This individualism, Taylor notes, is radically linked to the Enlightenment and, more specifically, Descartes. While Descartes radicalized doubt, he also made truth something pro nobis as it is linked to certainty, which can only exists in the self.[Mark C. Taylor, Erring: A Postmodern A/Theology, 22] As such, Taylor makes the men of the Enlightenment the ultimate murderers of God. Can this be reconciled with the above that the priestly class killed God? I believe so. Taylor consistently links the death of God with the death of the Christian God. As I have noted above, Nietzsche sees this God as a mythological figure created by the priestly class. It was also noted that this myth was brought to public awareness through Schopenhauer. It would then seem that we have two different deaths of God: one by the priestly class (who also made a replacement God) and one by the Enlightenment (which is really the death of this created God). Taylor is so far consistent with Nietzsche.
Taylor continues to follow Nietzsche’s thought as he expands on the individualism that has killed God: “If the master is God and the slave man, then man’s murder of God is an act of self-deification.”[Taylor 25] This is an echo of Nietzsche’s sentiments from earlier: the murderers of God have attempted to become gods in order to seem worthy of this event. As such, this death of God “appears to be the birth of the sovereign self.”[Taylor 25] Taylor does not end there. Taking this further, he expands on this death of God and states that it also brings about the death of the human self. As Nietzsche has indicated in The Antichrist, the creation of Christianity is ultimately a perfection of Judaism by the Jews as it negates even itself.[TA 27] It is no coincidence, then, that ultimate death of God, as it brings the birth of the sovereign self would also bring with it the death of the self. This is the nihilism which Nietzsche saw and embraced. Taylor writes that “Nihilism can be a sign of weakness or a mark of strength. Unable to accept loss and anxious about death, the partial nihilism of the modern humanistic atheist is a sign of weakness.”[Taylor 33] Yet, as Nietzsche embraces this nihilism completely and to the point of acknowledging the murder of God, Nietzsche makes it a sign of strength. By accepting the death of God and entering into the act of creation, man can overcome this murder of God and return to the natural order of noble things and, possibly, beyond the notions of good and evil.

V. Finding God

It is through this fullness of nihilism that theology must pass in order to rediscover the oldest God. This God is not the self, but also not the radically Other. The path of nihilism is the one that can navigate theology safely between the rock and whirlpool that past theologies and philosophies have found. Through this path, there can be a radical rebirth of God in the middle place. As a measure of trust, theology should allow play in the future, not seeking to lose the pathos of the self or the ethos of the divine. Through this wandering and playing, we find the essence Taylor calls erring. It is through this purposeful drifting and transgression that theology may resurface from its own death and we can possibly find God for the first time.
The death of God, a controversial phrase, has sparked many misunderstandings: James Sire wrote of the death of God: “When God dies, both the substance and value of everything else dies with it.”[James Sire, The Universe Next Door 3rd Edition, 173] Nietzsche definitely had something else in mind and this did not include the death of valuation. It included the death of the old system of values and the creation of a new set. Through this death of God, we can be assured that if something does not begin to create, we are left in a weakened state. By navigating through the death of God and the subsequent nihilism, we may begin to create theology and find God.

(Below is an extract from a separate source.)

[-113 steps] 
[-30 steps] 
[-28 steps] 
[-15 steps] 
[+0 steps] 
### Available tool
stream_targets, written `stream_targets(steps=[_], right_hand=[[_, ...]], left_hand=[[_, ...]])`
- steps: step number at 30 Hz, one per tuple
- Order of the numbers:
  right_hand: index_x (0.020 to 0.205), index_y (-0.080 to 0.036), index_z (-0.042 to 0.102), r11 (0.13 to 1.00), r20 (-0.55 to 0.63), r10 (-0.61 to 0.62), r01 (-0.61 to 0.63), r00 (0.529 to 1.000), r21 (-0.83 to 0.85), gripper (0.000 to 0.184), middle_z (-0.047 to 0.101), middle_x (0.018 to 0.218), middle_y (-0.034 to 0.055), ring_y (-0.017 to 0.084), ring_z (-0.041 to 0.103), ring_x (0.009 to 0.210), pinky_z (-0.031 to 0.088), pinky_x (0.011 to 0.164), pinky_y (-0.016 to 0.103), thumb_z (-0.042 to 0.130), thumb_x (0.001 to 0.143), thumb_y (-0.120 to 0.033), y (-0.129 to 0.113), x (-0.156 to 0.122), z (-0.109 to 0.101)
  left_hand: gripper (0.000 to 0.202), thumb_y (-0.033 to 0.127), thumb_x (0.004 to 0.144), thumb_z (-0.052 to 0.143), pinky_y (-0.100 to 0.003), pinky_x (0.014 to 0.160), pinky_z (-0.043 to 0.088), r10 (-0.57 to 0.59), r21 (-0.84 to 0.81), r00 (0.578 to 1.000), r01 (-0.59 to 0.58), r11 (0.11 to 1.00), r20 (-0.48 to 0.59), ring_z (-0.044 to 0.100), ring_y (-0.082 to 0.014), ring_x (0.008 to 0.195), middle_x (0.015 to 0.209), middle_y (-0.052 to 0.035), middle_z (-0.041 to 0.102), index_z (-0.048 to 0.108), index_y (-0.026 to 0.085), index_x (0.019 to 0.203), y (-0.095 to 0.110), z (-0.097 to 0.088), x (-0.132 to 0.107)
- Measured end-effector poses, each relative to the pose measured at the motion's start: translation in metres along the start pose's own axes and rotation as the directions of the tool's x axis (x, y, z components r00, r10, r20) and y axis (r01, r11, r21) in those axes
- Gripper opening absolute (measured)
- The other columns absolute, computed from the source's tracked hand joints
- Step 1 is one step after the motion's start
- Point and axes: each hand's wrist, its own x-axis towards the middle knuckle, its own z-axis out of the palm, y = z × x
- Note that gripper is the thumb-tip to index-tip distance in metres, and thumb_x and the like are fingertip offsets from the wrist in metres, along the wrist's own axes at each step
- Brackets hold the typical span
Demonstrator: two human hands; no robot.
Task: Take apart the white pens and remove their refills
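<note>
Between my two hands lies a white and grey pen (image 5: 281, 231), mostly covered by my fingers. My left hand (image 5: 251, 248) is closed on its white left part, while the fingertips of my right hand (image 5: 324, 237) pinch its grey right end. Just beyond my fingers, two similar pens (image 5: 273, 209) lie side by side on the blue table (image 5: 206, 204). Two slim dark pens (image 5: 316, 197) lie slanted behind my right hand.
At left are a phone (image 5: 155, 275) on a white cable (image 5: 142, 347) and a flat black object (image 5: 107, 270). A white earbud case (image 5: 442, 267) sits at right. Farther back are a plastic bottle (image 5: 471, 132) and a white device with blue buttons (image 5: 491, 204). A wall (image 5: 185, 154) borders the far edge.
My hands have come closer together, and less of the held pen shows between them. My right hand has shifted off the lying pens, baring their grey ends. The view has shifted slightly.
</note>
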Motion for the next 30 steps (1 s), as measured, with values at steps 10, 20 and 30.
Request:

I came to a different conclusion for Nietzsche’s idea on the death of God. I thought it was due to “revenge against the witness”. In Zarathustra he claims “The Ugliest Man” murdered God because he did not want his pity and him peering into the dark, ugly depths of the human soul. God witnessed all the ugliness in the soul of man, and so man wanted revenge and therefore murdered God for doing so.

But, do remember that later on in Zarathustra that when the ugliest man basically “repents” of his actions, Zarathustra leaves him. Even later (in the section “The Higher Man”), Zarathustra goes on to suggest that all men have killed God, it is just that the Ugliest one acknowledged it. Then, for one to overcome the notion of God, he must go beyond that acknowledgement. The Ugliest man wasn’t ugly enough because he repented and mourned killing God. The Higher man goes on so that the overman may live. Also, there is still the parts in The Antichrist where Nietzsche says that the Jewish priests, by using God as a tool for their morality, they started to kill God and it was the Apostle Paul who ultimately gave the coup de grace.

Nobody - this is wonderful. I so rarely read any interpretation of Nietzsche this coherent, with this depth of understanding. Given what I perceive as a very poor state of education in philosophy, I urge you, if you have an interest, in pursuing a career as a teacher. I do not find Nietzsche difficult at all, but so many do. I can only assume you aced this paper. I could quibble on a few points, but that is just a temperamental predisposition to nitpick.

Well done. Pleasure to read. Made my day. Thanks for posting it.

Yes, i did ace it. i’m in an MA program in Religious Studies with my focus on postmodern theology. This paper is a fore-runner to my thesis. i plan on teaching at the university level once i complete a PhD program in philosophical theology (hopefully at Princeton Seminary). Thanks for the support!

Thoroughly intiruged reading this dissection of Nietzsches famous claim and your understanding of how Nietzsche wrote about the ‘psychology of faith and religion’.

Interesting work…

I have heard it said that Nietzsche does not entirely reject that notion that ‘a God’ exists…but rather that the Christian and Jewish systems of belief are in fact ‘in error.’

Can anyone perhaps elaborate on how exactly Nietzsche may come to terms with a ‘God’ existing?

In many ways, the overman is Nietzsche’s replacement for “God.” It’s important to note, though, that the overman is almost mythological in that Nietzsche didn’t see himself or Zarathustra even as an overman. So, while Nietzsche (in my opinion) doesn’t totally reject the notion of a “God,” the practicality of such a notion is very much non-existent. Also, i don’t think he’s against anyone claiming a “God”–as long as they don’t use it as leverage for their morality (e.g. the Jews and the Christians, which are nothing more than Jews in disguise). But, that seems to be Nietzsche’s view of truth and knowledge as well: possible but highly unlikely to be relevant to anything living. In many ways, it’s just part of his rejection of Platonism. With Platonism, the Forms, while perfect and ideal, are inaccessible even to Plato (cf. Meno and Theaetetus). Nietzsche’s main point with that is then: why bother with that at all?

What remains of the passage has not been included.